[Opening DATA EXCERPT section]

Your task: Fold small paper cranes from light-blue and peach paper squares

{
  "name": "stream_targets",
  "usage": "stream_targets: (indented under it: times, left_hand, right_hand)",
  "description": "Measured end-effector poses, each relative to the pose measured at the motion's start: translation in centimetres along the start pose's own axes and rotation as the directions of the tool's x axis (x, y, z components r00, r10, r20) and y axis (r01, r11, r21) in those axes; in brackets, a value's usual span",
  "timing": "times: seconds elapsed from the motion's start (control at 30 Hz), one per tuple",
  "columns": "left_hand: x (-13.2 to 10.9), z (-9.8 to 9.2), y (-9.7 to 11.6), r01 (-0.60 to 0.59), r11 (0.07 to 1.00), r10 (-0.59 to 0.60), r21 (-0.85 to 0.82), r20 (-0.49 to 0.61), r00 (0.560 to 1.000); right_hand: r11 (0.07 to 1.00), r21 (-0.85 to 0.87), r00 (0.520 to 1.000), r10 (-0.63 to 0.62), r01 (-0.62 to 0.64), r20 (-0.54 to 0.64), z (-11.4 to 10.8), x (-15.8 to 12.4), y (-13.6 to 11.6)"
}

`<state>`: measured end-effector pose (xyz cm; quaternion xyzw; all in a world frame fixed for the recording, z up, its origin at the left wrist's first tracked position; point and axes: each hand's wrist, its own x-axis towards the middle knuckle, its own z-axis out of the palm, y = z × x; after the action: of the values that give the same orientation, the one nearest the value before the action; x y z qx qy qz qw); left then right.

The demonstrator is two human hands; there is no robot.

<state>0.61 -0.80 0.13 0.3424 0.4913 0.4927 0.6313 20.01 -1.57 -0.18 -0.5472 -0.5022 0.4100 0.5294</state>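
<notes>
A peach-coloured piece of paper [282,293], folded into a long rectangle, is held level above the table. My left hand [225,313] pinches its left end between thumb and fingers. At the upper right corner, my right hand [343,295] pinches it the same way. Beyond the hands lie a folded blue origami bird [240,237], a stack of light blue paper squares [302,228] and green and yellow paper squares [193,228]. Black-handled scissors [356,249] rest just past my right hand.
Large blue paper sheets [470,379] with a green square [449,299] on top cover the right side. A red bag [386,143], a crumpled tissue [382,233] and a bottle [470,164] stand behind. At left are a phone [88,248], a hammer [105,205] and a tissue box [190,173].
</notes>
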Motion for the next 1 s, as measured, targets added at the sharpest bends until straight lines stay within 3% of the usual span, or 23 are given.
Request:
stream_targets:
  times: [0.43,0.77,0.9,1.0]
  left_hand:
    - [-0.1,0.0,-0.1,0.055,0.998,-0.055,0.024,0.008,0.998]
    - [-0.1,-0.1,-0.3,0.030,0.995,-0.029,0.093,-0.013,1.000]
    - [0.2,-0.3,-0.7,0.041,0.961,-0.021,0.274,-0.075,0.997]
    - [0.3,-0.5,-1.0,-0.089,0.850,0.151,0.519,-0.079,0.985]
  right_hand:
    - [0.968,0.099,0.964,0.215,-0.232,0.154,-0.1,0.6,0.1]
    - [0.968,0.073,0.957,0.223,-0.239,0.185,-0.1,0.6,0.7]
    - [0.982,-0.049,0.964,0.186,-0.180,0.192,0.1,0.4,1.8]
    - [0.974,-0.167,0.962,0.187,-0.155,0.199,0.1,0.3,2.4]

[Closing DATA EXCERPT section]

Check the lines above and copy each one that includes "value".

▶ RESULT FOR THIS EXERCISE:
  "description": "Measured end-effector poses, each relative to the pose measured at the motion's start: translation in centimetres along the start pose's own axes and rotation as the directions of the tool's x axis (x, y, z components r00, r10, r20) and y axis (r01, r11, r21) in those axes; in brackets, a value's usual span",
`<state>`: measured end-effector pose (xyz cm; quaternion xyzw; all in a world frame fixed for the recording, z up, its origin at the left wrist's first tracked position; point and axes: each hand's wrist, its own x-axis towards the middle knuckle, its own z-axis out of the palm, y = z × x; after the action: of the values that give the same orientation, the one nearest the value before the action; x y z qx qy qz qw); left then right.

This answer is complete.